Custom Evaluation Criteria
Test specific strings or numbers in agent responses, extending testing capabilities beyond standard expectations like topics and actions.
The Problem
Standard test expectations don't cover all testing needs.
When testing AI agents, teams need to validate:
- 🎯 Action Inputs: "Did the agent pass the correct account ID?"
- 📊 Action Outputs: "Did the API call return success?"
- ⚡ Performance: "Was the response time under 10 seconds?"
- 🔢 Counts: "Were fewer than 5 API calls made?"

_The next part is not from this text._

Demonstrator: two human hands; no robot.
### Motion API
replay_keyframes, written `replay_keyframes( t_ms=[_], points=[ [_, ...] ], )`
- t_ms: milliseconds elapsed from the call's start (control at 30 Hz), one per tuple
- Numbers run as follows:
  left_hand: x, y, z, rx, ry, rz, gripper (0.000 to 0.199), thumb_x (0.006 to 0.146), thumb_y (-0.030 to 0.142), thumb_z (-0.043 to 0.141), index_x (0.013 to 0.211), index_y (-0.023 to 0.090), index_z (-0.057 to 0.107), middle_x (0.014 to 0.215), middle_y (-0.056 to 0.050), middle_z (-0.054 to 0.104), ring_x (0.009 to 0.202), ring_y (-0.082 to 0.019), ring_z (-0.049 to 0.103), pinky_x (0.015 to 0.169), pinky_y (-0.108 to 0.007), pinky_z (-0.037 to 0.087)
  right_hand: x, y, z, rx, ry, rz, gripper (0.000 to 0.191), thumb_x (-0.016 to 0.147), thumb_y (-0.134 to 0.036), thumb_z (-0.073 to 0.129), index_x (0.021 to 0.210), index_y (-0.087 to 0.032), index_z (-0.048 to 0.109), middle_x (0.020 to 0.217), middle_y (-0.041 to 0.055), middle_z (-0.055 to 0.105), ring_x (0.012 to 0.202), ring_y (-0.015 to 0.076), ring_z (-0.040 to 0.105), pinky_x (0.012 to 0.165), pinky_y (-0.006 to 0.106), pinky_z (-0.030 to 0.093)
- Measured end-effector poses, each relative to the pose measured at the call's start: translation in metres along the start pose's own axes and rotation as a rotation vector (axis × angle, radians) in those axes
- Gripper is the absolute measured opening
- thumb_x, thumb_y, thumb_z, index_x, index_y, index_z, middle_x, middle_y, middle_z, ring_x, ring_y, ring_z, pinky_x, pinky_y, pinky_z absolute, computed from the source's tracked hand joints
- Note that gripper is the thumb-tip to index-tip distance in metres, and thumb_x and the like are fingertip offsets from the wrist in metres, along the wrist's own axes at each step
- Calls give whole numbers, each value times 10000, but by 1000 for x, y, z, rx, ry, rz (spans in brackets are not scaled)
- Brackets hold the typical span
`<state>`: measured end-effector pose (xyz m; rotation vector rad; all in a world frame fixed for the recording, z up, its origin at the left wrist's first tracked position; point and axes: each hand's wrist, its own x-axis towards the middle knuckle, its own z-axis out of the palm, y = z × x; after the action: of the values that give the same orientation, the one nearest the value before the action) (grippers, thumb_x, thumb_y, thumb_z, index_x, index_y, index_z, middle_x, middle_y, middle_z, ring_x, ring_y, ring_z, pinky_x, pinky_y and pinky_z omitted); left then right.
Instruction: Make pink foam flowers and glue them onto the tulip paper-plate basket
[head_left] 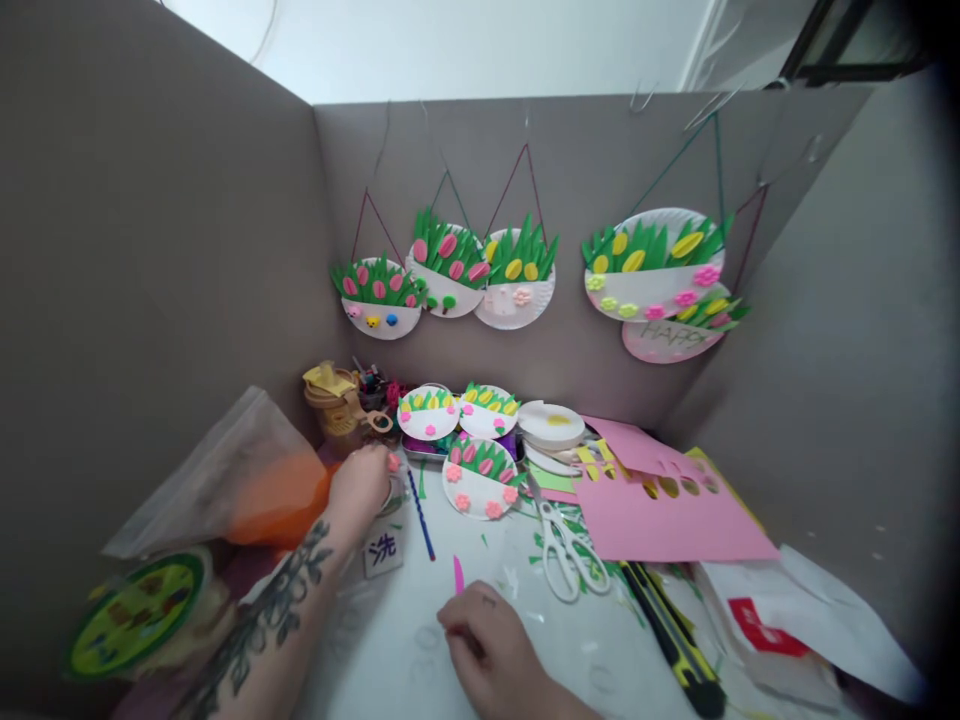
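My left hand (361, 484) reaches to the back left, beside a small round container (393, 494) and a pink flower piece (393, 461); its fingertips are hidden. Near the front middle, my right hand (491, 640) is curled with its fingers pressed together, and whatever it may hold is too small to name. Just beyond it lies a bright pink strip (458, 575). Between the hands are a blue pencil (421, 515) and a card with a written character (383, 551). A decorated half-plate with pink flowers (480, 500) lies behind them.
White scissors (559, 550), a yellow-black cutter (671, 640) and pink sheets (667, 515) lie right. Two smaller decorated plates rest at the back; several hang on the grey partition (570, 160). On the left are an orange-filled bag (277, 490), a cup (334, 410) and a green-rimmed tub (139, 612).
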<state>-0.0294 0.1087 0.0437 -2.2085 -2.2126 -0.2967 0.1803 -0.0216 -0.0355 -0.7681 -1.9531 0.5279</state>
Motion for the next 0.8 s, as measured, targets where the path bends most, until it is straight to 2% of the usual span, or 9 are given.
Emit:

- 📝 Data Formats: "Is the phone number formatted correctly?"
- ✉️ Content Validation: "Does the email contain the customer's name?"
In short: You need granular control over what gets tested in agent responses.
How GenAI Explorer Solves This
GenAI Explorer provides custom evaluation criteria with:
✅ Two Evaluation Types
- String comparisons (equals, contains, starts with, ends with)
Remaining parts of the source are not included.